I’ve watched the show for years, and enjoyed how they investigated (as
they went in with the idea of what the reports are have natural, not
supernatural, explanations). While
they’re based in Connecticut ,
they’d go all over the country. The
Ghost Hunters Team has visited places in western New York before, but nothing I ever thought
would be worth a trip out to see. But
when they went to this place (the episode first aired the previous April), I
knew it was a location I wanted to visit.
Located in Worcester ,
Massachusetts , I knew this
wouldn’t be far of a drive, and would make a perfect day trip. Today’s destination was the Higgins Armory
Museum .
The weather was a little bit rainy
(no surprise on this trip), and I volunteered to drive. Mum came up with a route which she assured me
would be better than taking Interstate 87 to Albany and picking up the Mass
Turnpike. There’s a reason why I like
driving on highways. Most of the time, I
want to maximize my time at my destination, so the quicker I get there the
better. Mum’s choice of route was rural
residential roads that brought us east of Albany ,
where we then picked up the Mass Turnpike.

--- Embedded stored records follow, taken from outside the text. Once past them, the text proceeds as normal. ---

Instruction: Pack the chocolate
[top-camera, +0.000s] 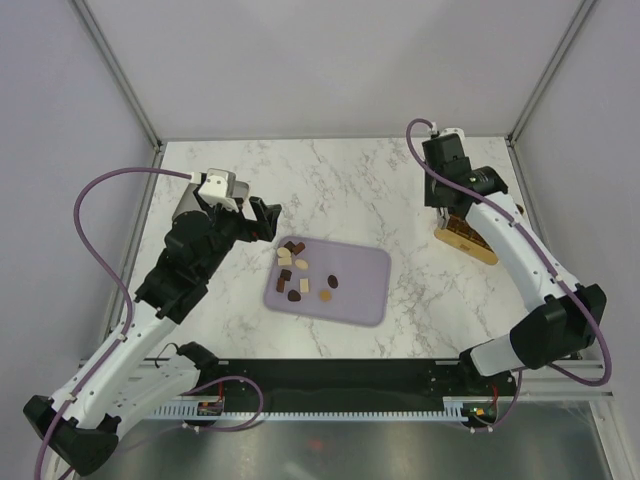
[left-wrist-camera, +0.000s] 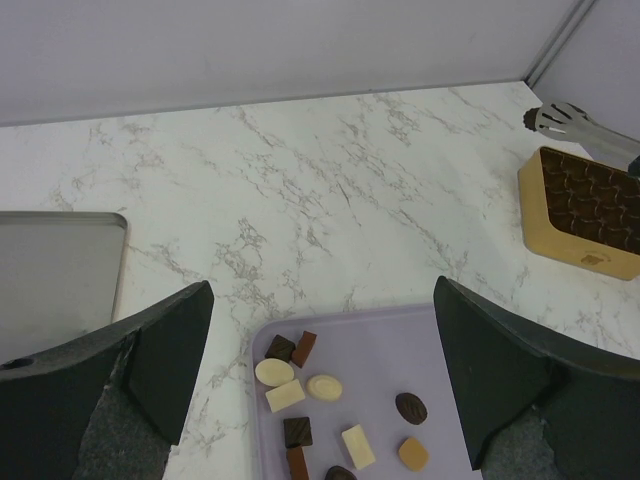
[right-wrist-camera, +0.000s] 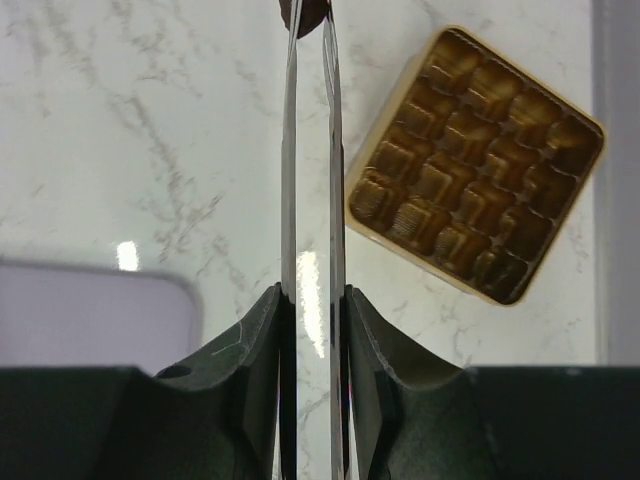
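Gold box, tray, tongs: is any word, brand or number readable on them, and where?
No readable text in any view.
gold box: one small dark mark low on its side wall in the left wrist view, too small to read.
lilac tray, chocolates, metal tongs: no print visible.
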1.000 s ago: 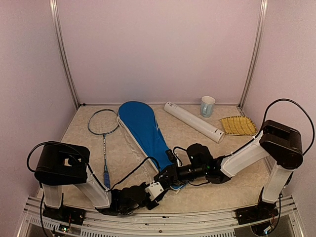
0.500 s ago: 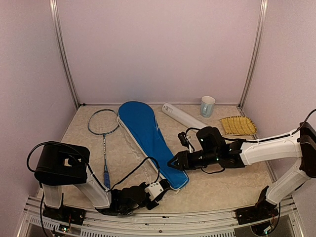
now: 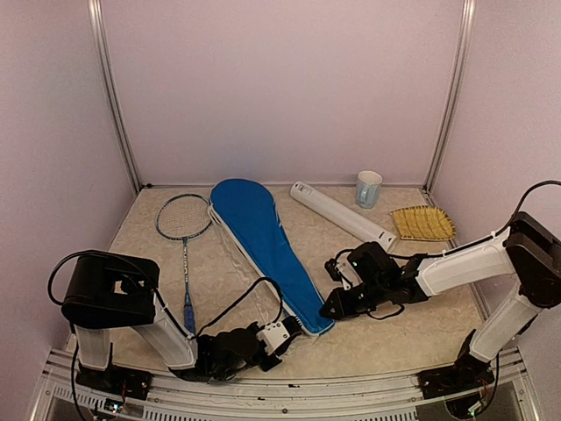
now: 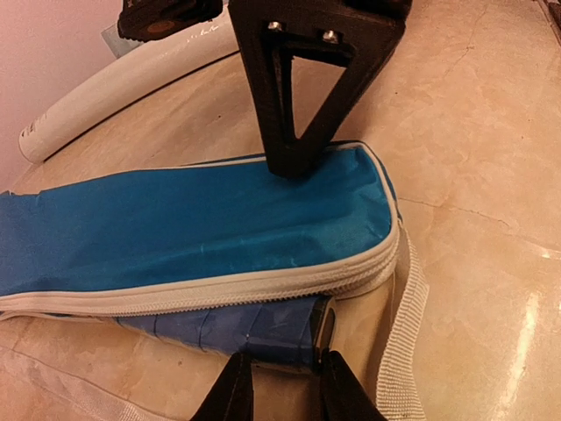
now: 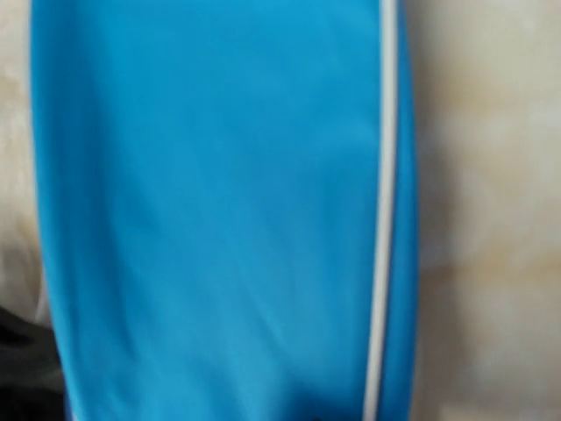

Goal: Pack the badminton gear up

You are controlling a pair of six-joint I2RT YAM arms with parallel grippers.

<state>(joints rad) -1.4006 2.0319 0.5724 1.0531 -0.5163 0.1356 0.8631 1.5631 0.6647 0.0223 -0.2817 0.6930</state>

Okay, that added and extra half-hour to the trip, and I didn’t need to
stop for snacks along the way. Once on
the Turnpike, I was able to make decent time to Worcester .
The Higgins Armory
Museum wasn’t hard to
find. Heading down the main artery in
the city, we looked across the skyline to see the large steel, castle-like
building with medieval-style flags on top.

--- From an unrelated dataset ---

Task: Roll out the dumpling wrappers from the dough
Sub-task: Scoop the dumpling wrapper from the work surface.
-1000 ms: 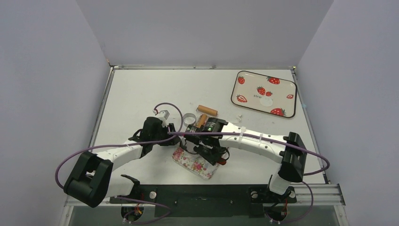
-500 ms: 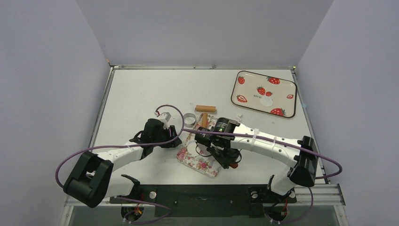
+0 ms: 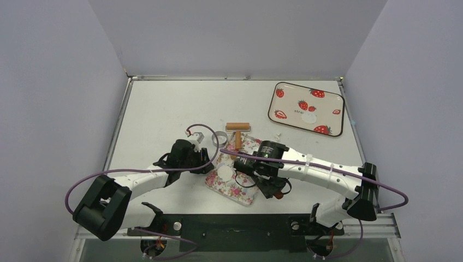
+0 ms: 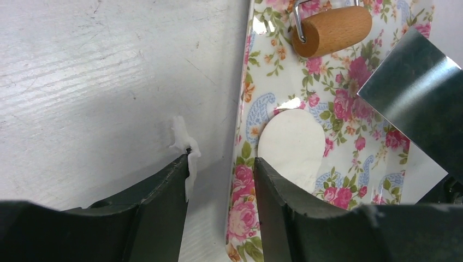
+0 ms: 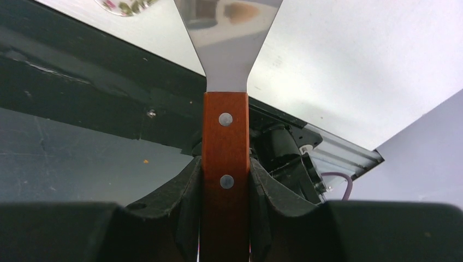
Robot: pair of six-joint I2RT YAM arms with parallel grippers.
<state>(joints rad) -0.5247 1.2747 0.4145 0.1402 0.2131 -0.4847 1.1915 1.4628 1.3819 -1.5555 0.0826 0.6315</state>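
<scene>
A round white dumpling wrapper (image 3: 225, 173) (image 4: 292, 147) lies on the floral tray (image 3: 240, 192) (image 4: 349, 82). A second wrapper (image 3: 309, 117) rests on the strawberry tray (image 3: 284, 103). My left gripper (image 3: 212, 164) (image 4: 221, 164) is open and its jaws straddle the floral tray's left rim. A scrap of dough (image 4: 183, 143) clings to its left finger. My right gripper (image 3: 275, 190) (image 5: 225, 185) is shut on the red handle (image 5: 225, 136) of the spatula. The spatula's blade (image 4: 420, 103) (image 5: 228, 33) hangs over the tray's right side.
The wooden roller (image 3: 238, 130) (image 4: 333, 30) lies at the floral tray's far end. Just left of it stands the silver ring (image 3: 220, 136). Small dough crumbs (image 3: 277, 135) lie on the table between the two trays.
My right arm drew back to the right with the spatula, uncovering the wrapper on the floral tray. The tray turned and shifted. My left gripper moved to its rim, jaws narrowing.
</scene>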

Normally I’d say can’t miss that, but I’d been to Worcester in circa 1999 to visit Glen and Amy
Stegner when they were living there, and some how I didn’t notice it then. More likely I actually noticed it, didn’t
realize what it was, and Glen didn’t know what the hell I was talking about
when I described it (which was no different from when we were room mates in
college).
At the entrance where there’s a
“guest book” for visitors to sign in, I mentioned that I’d seen this place on Ghost Hunters, and that’s why I’d come
all the way from Texas
to visit. They mentioned since the
airing of that episode, they’d had an influx of new visitors. Talk about the power of free
advertising. When we paid the admission
fee ($10), we first went to a small theatre to watch a short film on the
history of the museum. Steel
industrialist John Woodman Higgins had been collecting armor and weapons for
years, and when the collection grew too large if of course caused problems with
his spouse. Mr. Higgins then founded the
museum in 1931 to display his items in a manner that could be enjoyed by others
to. This four-story building’s footprint
in a V-like shape and made of steel and glass, and the design was inspired by
European castles.
The first floor has the gift shop,
small café, and “Orientation Gallery” which showed some of the earliest pieces
obtained by Mr. Higgins. The second
floor has a “classroom” designed to educate children about medieval armor, and
the “Department of Curiosities” which has displays of “mythological creatures”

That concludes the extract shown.